Part 10 — Applications for Registration and Evidence in Support

Application required

147   (1) An instrument or other document tendered for registration, filing, lodging or deposit must not be received by the registrar unless it is the original instrument or document and is accompanied by an appropriate application.

(2) The registrar may dispense with compliance with subsection (1) if

(a) no form of application is approved by the director, and

(b) in the registrar's opinion hardship might otherwise ensue.

(3) An instrument itself constitutes a sufficient form of application if

(a) the instrument is in the form approved by the director, and

(b) the registrar considers that no further information or act of the applicant is necessary for the registrar to receive an application in respect of the instrument.

Form and manner of applying

148   (1) An application under this Act must be in writing and be in or include one of the forms approved by the director or, if no appropriate form is approved, in a form satisfactory to the registrar.

(2) An application may be made by the applicant in person, or on the applicant's behalf by the applicant's

(a) solicitor, or

(b) agent who has reached 19 years of age.

(3) A solicitor or agent who has made an application may, under this Act, do all other acts and things that lie within the scope of the authority given to the solicitor or agent.

(4) A statement in an application of a solicitor or agent that the solicitor or agent is the solicitor or agent of the person on whose behalf an application is made is, in the absence of evidence to the contrary, proof that the solicitor or agent is solicitor or agent of the person on whose behalf the application is made.

Address of applicant

149   (1) An applicant must

(a) include in the instrument or other document tendered for registration, filing, lodging or deposit, or

(b) deliver to the registrar a memorandum in writing containing

an address to which it will be sufficient to mail any notices that, under this Act, is required to be served on or allowed to be posted to the applicant.

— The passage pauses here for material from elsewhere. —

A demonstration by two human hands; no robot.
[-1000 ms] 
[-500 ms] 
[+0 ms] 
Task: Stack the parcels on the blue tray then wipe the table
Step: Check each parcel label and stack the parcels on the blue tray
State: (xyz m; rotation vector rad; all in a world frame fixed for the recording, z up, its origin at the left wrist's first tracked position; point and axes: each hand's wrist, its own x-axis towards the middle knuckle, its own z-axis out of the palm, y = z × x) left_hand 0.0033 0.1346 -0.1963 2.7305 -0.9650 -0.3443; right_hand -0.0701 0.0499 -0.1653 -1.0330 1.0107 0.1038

(2) The applicant may from time to time, by a notice in the form approved by the director or by other writing, file with the registrar a change of address.

(3) On receiving the notice or other writing duly completed, the registrar must note the change in the register.

Particulars as to witness and parties to instrument

150   (1) The registrar may require that the given names, surname, address and occupation of the witness and of all parties to an instrument produced for registration be provided by evidence to the satisfaction of the registrar.

(2) If a party is a corporation, the registrar may require that its incorporation number be stated after the name of the corporation.


151   [Repealed 1998-42-24.]

Description of foreign government

152   In an instrument tendered for registration to which a government of a foreign country, province or state is a party, the party must be described in a manner satisfactory to the registrar.

Time of application

153   (1) The registrar must record on each application received by the registrar

(a) the date and time of its receipt, and

(b) the serial number assigned to the instrument or other document.

(2) For the purposes of priority among purchasers, transferees, mortgagees and others, and for all purposes of this Act, the date and time recorded under subsection (1) (a) is the date and time when the application was received by the registrar and a true copy of that record must be received in all courts as conclusive proof of the date and time the application was received by the registrar.

Application for registration of fee simple

154   A person claiming to be registered as owner in fee simple of land must apply to the registrar for registration in the form approved by the director.

Application for registration of charge

155   (1) If the title to an estate in fee simple has been registered or registration has been applied for, a person not entitled to be registered in fee simple, claiming to be registered as owner of a charge on the land, whether the charge is in respect of a present and vested right or a future or contingent interest, must apply in the form approved by the director to the registrar for registration of the charge, and if registration of the fee simple has been applied for by an application that is pending, the application for registration of a charge must await the result of the application for registration of the fee simple.

(2) If, before June 1, 1921, an estate less than the fee simple has been granted by the Crown and a charge has been registered in respect of it, a person claiming under a subsequent dealing with the charge may apply for registration in the form approved by the director and adapted to suit the circumstances.

(3) If a registered charge

(a) is transferred either absolutely or conditionally, or

(b) by agreement between the parties,

(i) is modified or extended, or

(ii) is postponed to another charge,

the transferee or a party to the agreement may apply for registration in the form approved by the director and adapted to suit the circumstances.

Application must be for all lands or charges comprised in instrument

156   (1) A person producing an instrument in support of an application for registration must apply to register the title dealt with by the instrument to the full extent to which the instrument is effectual.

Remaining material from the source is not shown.